Aging has been a theme this season, not just in an episode or two, with an older lady, Anne (Shirley Jones, The Music Man), and her husband moving to the cul-de-sac and joining the show on a recurring basis, the main characters embracing the good parts of getting older, and now Chick showing us the bad. It is an interesting direction for the show to head in, and not an entirely expected one, as most television doesn't illustrate this particular aspect of the human experience very often. But Cougar Town has never been most television, so it's terrific that they've found yet another way to be different.

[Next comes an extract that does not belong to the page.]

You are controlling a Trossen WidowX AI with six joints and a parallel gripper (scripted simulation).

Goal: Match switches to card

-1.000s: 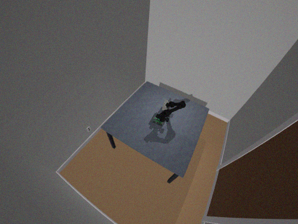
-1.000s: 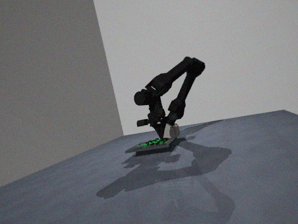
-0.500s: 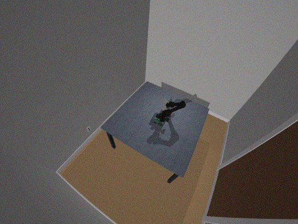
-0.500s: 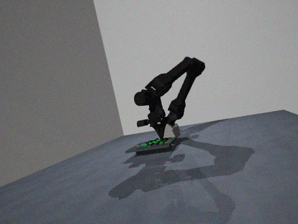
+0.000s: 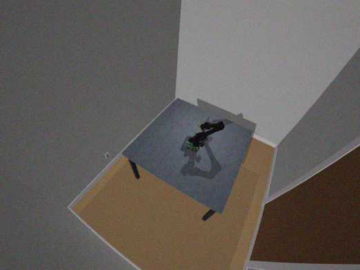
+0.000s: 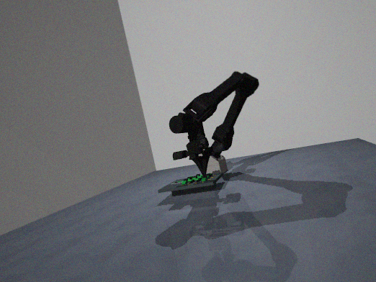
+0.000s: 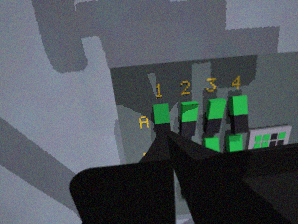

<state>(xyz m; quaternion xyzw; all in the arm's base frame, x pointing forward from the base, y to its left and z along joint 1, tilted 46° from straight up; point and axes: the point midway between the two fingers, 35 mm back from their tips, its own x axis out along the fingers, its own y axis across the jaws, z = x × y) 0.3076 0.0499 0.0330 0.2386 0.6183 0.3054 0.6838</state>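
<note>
Top: grey table [image 5: 221, 172], arm [image 5: 210, 128] bent over switch panel [image 5: 189, 144] near centre. Exterior: gripper [image 6: 206, 174] tip-down at panel's near edge, fingers together, nothing held. Wrist: tip against dark half of switch A1 [image 7: 161, 114]; card [image 7: 270, 139] right of grid.

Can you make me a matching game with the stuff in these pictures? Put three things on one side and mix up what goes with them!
Things:
1. tool
2. card
3. table

What fits:
a. blue-grey, with the arm's shadow on it
b. small, with green and dark squares, right of the switches
c. black, shut, tip down at switch A1

Pairs: 1-c, 2-b, 3-a
</note>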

 The first few seasons of Cougar Town do let Jules have a dating life, but she's married off now, so it's up to other characters to carry the romantic element of the show. Finally, in a move that fans have long been waiting for, but had to wait until Travis aged a bit, Travis (Dan Byrd) and Laurie (Busy Philipps) are together.

This two-parter sees them on a rocky start, not able to find a moment to share their first kiss, and stressing out about it. It seems like fate is against them, and they do soon break up, which is what many a show would do to draw out such a plot. But unlike its peers, Cougar Town finds a way to bring them back together, totally naturally, in a very romantic moment.

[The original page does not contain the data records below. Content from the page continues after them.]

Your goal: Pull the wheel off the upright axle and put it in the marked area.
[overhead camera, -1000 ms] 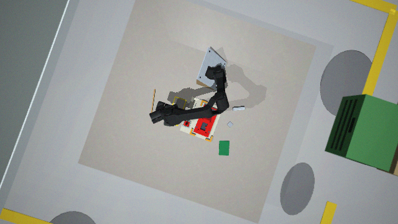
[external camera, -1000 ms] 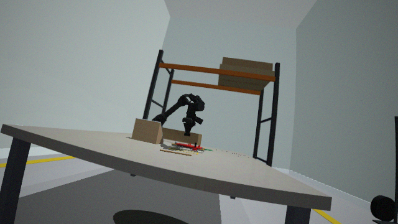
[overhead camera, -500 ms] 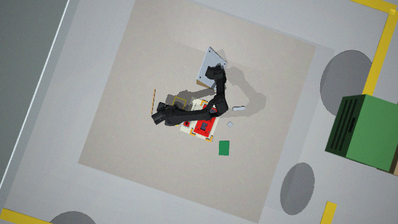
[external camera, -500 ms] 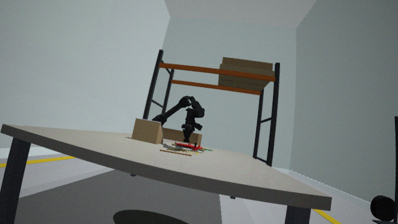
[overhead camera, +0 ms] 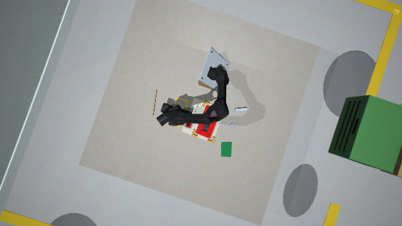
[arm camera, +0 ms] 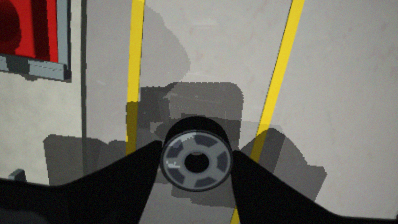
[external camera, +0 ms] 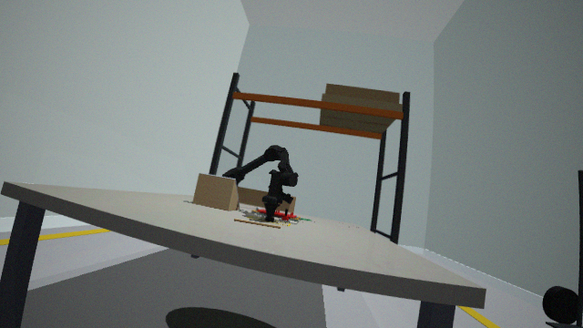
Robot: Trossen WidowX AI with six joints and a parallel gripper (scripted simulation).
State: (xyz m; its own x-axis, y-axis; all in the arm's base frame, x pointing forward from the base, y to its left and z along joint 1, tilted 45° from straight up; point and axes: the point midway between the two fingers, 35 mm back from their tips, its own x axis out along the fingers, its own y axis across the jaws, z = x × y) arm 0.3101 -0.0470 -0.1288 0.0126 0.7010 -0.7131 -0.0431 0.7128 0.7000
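My claw has two fingers, with one wheel between them. Below my claw I count one yellow outline. Beside it are one pale board, two red pieces and three visible orange corners. Farther from my claw, the worktop carries one thin strip, one green rectangle and two small pale pieces.
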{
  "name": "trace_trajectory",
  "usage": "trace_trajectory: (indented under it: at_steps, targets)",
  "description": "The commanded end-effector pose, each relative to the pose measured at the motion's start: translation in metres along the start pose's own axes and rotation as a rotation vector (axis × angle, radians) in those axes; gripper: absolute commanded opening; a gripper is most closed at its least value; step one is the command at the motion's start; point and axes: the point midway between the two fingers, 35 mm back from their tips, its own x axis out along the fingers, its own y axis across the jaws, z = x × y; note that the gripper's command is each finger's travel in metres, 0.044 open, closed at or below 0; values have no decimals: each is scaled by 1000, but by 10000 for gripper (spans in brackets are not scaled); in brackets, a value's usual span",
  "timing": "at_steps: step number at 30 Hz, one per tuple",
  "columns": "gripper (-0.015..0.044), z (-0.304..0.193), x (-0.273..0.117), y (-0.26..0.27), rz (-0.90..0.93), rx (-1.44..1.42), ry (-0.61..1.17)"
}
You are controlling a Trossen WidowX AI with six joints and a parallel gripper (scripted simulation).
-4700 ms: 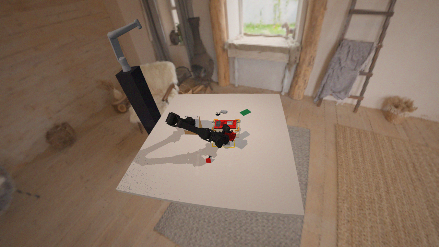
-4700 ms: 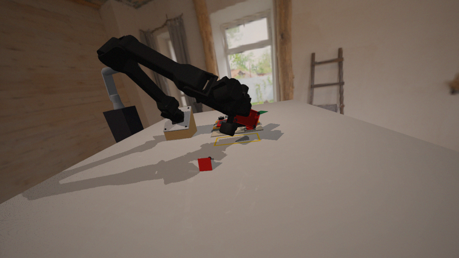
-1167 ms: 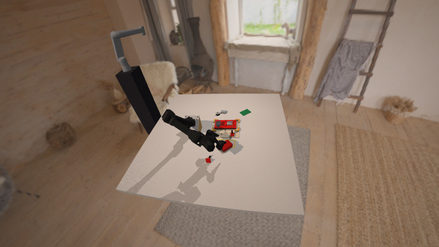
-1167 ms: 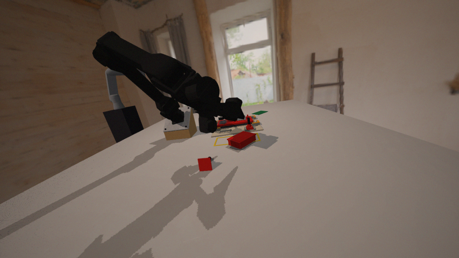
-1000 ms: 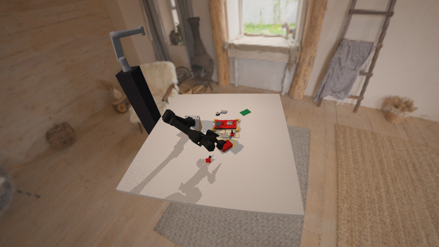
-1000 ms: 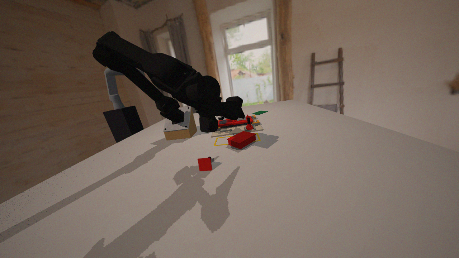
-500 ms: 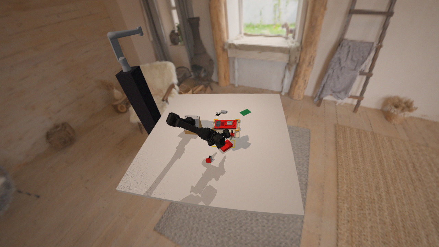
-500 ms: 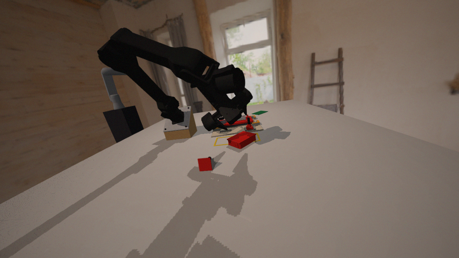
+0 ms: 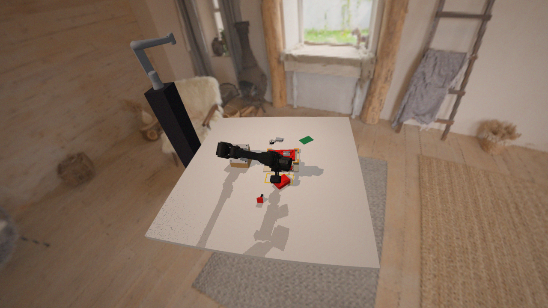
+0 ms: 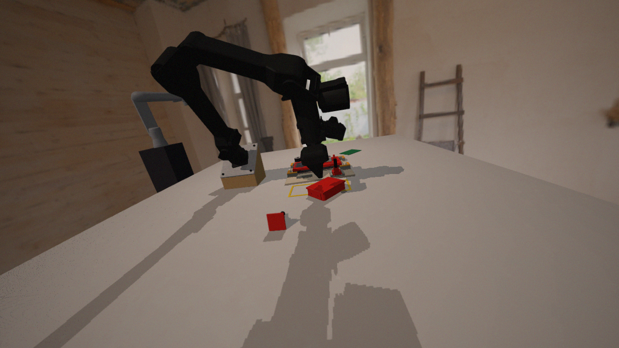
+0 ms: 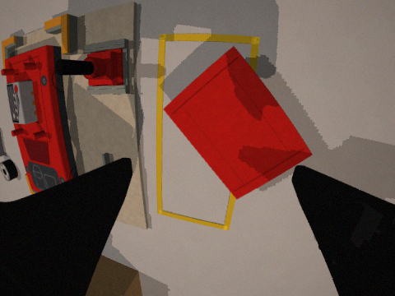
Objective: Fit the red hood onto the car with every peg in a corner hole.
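Note:
The red hood point(image 9: 282, 182) point(image 10: 326, 189) point(image 11: 230, 123) lies roof up on the table, turned at an angle across one long side of the yellow outline point(image 11: 160, 123). Its corner holes are hidden. My gripper point(image 10: 319, 174) point(image 11: 216, 170) is open and empty above the table, pointing down; in the wrist view the hood shows between and beyond the fingertips. The red chassis point(image 11: 55, 123) point(image 9: 275, 151) sits in its jig point(image 11: 111, 20) on the other side of the outline. The grey engine block point(image 11: 26, 103) is on its deck, with short red pegs point(image 11: 30, 66) around it.
A red part point(image 11: 104, 67) with a black post stands in a holder on the jig board. Another red part point(image 9: 260, 199) point(image 10: 276, 221) stands on the table. A green plate point(image 9: 306, 140) point(image 10: 350, 152), a small wheel point(image 9: 271, 141) and a grey piece point(image 9: 279, 139) lie behind the jig.

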Motion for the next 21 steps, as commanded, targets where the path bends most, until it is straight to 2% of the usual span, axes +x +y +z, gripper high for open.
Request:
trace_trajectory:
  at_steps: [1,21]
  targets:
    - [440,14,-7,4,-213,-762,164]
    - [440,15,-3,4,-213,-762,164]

I don't know if they will be together for the rest of the show or not; that's impossible to predict. But they are together for now, circumstances be damned. Their issues can be tacked up to their worrying and stress, rather than an actual message that they shouldn't be together, and it just feels right. Laurie provides a logical reason for Travis to stay part of the group, so he's not just the creepy kid hanging out with his mom, and Travis lets Laurie grow as a human being with actual depth. It's a wonderful coupling, and it's oh so satisfying to see it come together.

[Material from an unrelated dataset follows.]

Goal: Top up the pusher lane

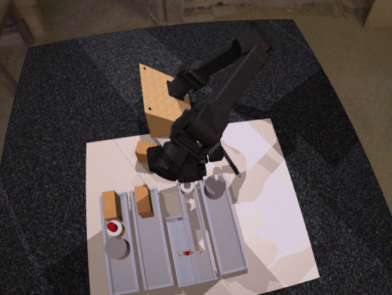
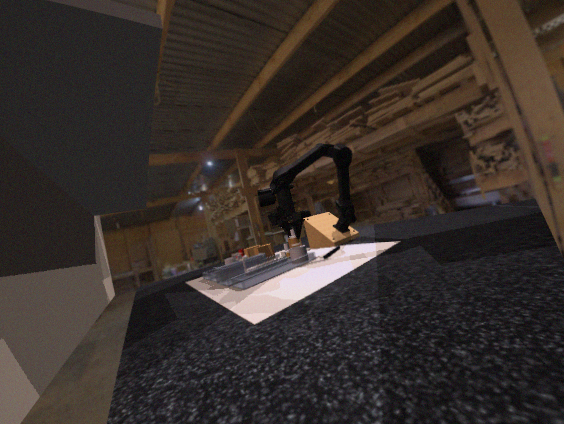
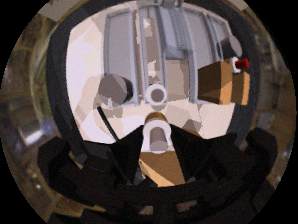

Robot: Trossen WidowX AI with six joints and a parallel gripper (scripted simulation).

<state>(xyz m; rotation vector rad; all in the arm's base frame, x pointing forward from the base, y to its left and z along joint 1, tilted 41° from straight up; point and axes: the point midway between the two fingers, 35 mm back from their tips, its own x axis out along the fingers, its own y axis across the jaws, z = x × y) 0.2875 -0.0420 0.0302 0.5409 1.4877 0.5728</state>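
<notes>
The gripper [image 2: 293, 237] [image 3: 156, 127] is pinching the loose jar [image 2: 293, 242] [image 3: 156, 131] by its narrow upper part, just outside the arm-side end of the sprung lane [image 1: 207, 270] [image 3: 161, 55]. In the wrist view, the held jar shows a white shoulder and a brown body; its base is too unclear to say whether it touches anything. The other jar [image 1: 187, 188] [image 3: 156, 94] stands inside the sprung lane, at its arm-side end, with its white ring facing up, visibly apart from the held one. A small red marker [image 1: 187, 253] sits toward the sprung lane's far end. Just beside the sprung lane, a grey cylinder [image 1: 215, 188] [image 2: 298, 252] [image 3: 113, 89] stands in the neighbouring tray [image 1: 229, 236] [image 3: 120, 55]. Across the sprung lane from that cylinder, an orange block [image 1: 143, 202] [image 3: 215, 82] rests in another tray [image 1: 154, 257]. Beyond the sprung lane's arm-side end lies a black rod [image 1: 231, 163] [image 2: 331, 251] [image 3: 107, 124], and farther from the lane stands a wooden wedge [image 1: 160, 99] [image 2: 320, 230]
</notes>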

Bobby (Brian Van Holt) also has a gal, Riggs (Maria Thayer), who unfortunately doesn't go on the trip, though I guess everyone can't be included. He has long been the single one, the constantly lonely man. I do think it's time for him to find happiness, though. If not with Riggs, who I see as a perfectly acceptable candidate, than with someone else. Cougar Town doesn't need to have anyone dating; it's good enough just to focus on hanging out. Thus, hopefully everyone finds love and settles in for another several seasons.

I guess a theme of this article is that Cougar Town does it differently than most comedies, and I can't stress enough that it really does. It has a certain tone and way about itself that sets it apart. The characters and writers are completely comfortable in this direction, and don't seem to second-guess what "sells" on television, which is refreshing. They also do it really well, which allows them to depart from convention without being crucified for it. The television landscape would be much poorer without it, which is why I'm very happy to see that TBS has renewed it for a fifth season.

I've been concentrating on the mushy stuff, but there are also a lot of funny moments in these episodes. Grayson (Josh Hopkins) is stuck on his past, remembering his days as a model in LA. The doctors' office that Jules takes Chick to has many of the Scrubs, another series by the same creator, Bill Lawrence, doctors listed on the sign. Poor Tom is still dumped on, but at least he's finally included. Andy (Ian Gomez) tries to make everyone admit he's Latino, even though he never acts like he is.

In short, Cougar Town continues to be a humorous and heart-warming story of a group of best friends who drink a lot of wine. Exactly what its fans want it to be.